「うん、良いね。青春」


ビックンッ!!!

突然の魔王の声に2人はお互いから離れた。

「パ・・パパ」

「ベリオルロス様」


すぐにセヴィオはひれ伏した。

センジュは慌てふためいている。


「あ、あ、あのね!これはね!フォルノスがね!」

「うん。なんかそうみたいだね。フォルノスの天馬が見えたから様子を聞こうと思ったんだけど、まさかの青春劇場が見れるとは思っていなかったよ」


ドカアアアァ///


センジュはとてつもない恥ずかしさに顔を手で覆った。


_パパにだけはこういうの見られたくなかったのにいいいっ!!!



魔王はワザとらしく泣き顔を見せた。涙は出ていないが。


「センジュがお嫁に行く瞬間て、きっとこんな感じなんだろうなあ。ああ、寂しいなぁ。しくしく」


_パパが嫁げってここに連れてきたんでしょうが!しくしくっておい!


「パパ、恥ずかしいから止めて!」


今更だが、セヴィオの部下達も近くに待機していたのだった。

しかし青春劇場はしっかりと部下達にも見られている、というのをセンジュは忘れている。すでに恥ずかしい状態で事は進んでいた。本人は知らないが。

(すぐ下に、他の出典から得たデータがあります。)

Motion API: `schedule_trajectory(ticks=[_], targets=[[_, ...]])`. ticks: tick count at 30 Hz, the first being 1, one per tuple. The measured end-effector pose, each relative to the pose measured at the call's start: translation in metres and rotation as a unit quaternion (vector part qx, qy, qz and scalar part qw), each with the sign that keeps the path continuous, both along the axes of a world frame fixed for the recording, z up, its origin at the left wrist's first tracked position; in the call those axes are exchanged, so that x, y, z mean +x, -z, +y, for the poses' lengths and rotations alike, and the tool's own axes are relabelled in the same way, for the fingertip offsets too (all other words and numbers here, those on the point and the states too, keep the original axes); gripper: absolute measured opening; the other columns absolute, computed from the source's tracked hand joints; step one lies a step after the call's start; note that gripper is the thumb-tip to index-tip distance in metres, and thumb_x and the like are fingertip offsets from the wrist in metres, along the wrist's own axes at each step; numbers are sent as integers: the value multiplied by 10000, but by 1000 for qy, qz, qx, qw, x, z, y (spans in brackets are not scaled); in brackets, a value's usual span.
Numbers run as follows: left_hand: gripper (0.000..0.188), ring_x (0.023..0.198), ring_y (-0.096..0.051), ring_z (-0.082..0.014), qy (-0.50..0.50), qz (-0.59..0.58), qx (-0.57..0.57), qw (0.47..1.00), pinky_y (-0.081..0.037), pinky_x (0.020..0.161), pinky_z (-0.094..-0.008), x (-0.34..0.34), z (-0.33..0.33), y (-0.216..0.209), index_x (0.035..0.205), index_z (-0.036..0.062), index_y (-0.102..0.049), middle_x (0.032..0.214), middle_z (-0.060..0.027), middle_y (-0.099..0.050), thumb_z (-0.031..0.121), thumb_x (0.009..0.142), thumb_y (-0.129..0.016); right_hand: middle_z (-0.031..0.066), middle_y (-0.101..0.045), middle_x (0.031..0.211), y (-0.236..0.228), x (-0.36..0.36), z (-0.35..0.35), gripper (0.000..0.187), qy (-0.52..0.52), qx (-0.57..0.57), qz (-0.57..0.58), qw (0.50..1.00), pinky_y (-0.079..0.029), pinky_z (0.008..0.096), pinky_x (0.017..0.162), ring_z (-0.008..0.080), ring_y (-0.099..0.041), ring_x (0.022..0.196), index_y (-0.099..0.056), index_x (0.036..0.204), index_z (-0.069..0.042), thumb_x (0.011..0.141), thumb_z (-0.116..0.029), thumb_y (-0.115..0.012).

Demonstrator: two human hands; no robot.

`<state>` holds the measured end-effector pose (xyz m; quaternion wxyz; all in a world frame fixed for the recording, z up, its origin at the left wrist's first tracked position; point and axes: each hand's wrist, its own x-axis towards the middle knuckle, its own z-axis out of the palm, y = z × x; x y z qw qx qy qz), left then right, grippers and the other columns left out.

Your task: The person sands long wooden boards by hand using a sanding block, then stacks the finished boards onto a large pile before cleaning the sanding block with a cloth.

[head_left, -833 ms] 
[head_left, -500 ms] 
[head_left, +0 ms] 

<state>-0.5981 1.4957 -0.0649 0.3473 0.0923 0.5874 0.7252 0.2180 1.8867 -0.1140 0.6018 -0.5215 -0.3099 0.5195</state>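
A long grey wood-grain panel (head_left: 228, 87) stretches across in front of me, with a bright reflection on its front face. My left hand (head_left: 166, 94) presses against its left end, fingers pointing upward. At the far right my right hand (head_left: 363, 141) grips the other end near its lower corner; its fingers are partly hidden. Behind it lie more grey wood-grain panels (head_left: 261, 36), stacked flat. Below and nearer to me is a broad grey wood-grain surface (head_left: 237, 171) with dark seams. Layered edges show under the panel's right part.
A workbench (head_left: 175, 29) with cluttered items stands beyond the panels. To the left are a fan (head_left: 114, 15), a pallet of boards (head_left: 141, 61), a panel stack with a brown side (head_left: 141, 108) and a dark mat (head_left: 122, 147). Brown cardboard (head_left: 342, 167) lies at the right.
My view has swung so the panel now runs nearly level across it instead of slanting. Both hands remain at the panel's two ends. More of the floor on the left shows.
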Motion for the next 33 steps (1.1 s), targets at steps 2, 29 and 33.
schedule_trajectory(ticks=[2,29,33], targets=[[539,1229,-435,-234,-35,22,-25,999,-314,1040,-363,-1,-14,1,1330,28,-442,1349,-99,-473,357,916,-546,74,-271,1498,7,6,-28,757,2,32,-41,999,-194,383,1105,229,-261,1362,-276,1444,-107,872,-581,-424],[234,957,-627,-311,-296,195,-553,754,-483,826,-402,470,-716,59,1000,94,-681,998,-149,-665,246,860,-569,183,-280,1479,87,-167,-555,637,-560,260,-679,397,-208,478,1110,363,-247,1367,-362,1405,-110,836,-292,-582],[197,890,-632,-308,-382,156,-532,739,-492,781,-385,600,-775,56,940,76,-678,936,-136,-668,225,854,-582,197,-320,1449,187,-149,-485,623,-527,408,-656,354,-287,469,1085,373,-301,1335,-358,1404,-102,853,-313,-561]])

魔王はキリっと仕事モードへと切り替えた。どうやらセヴィオとフォルノスのチェンジは許されたらしい。

魔王はフォルノスの代わりにセンジュに状況を尋ねた。

「で、ラディエルはまだ見つからないんだね?」

「・・うん。階段の方にもいなくて。エレヴォスさんは人間界の様子を見に向かって、アルヴァンさんは階段付近を捜索してるよ」

「そっか。なかなか上手く隠れているようだね。流石は大天使の側近だ」


_ラディエル・・きっとケガもしてるハズなのに。


「城は隅々まで調べ尽くしたから、センジュは安心して部屋に戻りなさい」

「はい」

「セヴィオ」

ドキン

「は」

「次はないよ」

「パパ!」


センジュが怒ると魔王はにっこりと微笑んだ。


「激励を贈っただけだよ。せっかちだなセンジュは」

「必ずや命に代えても御護りします」


_冗談にも聞こえないし。パパの口からじゃ・・。セヴィオだって真剣な目してるしさ。


もう誰かが傷つくのは見たくない。

見たくないけど・・。

私も頑張らなくちゃ。


立ち上がったセヴィオに肩を貸そうとしたが、セヴィオに断られた。


「平気だ。てか、カッコつかねえだろうが。察しろ」

と小声で言われた。


_あ、パパの前だからか。ごめん、セヴィオ。


センジュを護る様にセヴィオとその部隊は城へと向かった。


「フフ・・センジュは頼もしいな。いつの間にか皆をまとめ上げてるし。もう立派な王女様だね、ねぇアンジュ」


魔王は満足そうに笑うと、その場から姿を消した。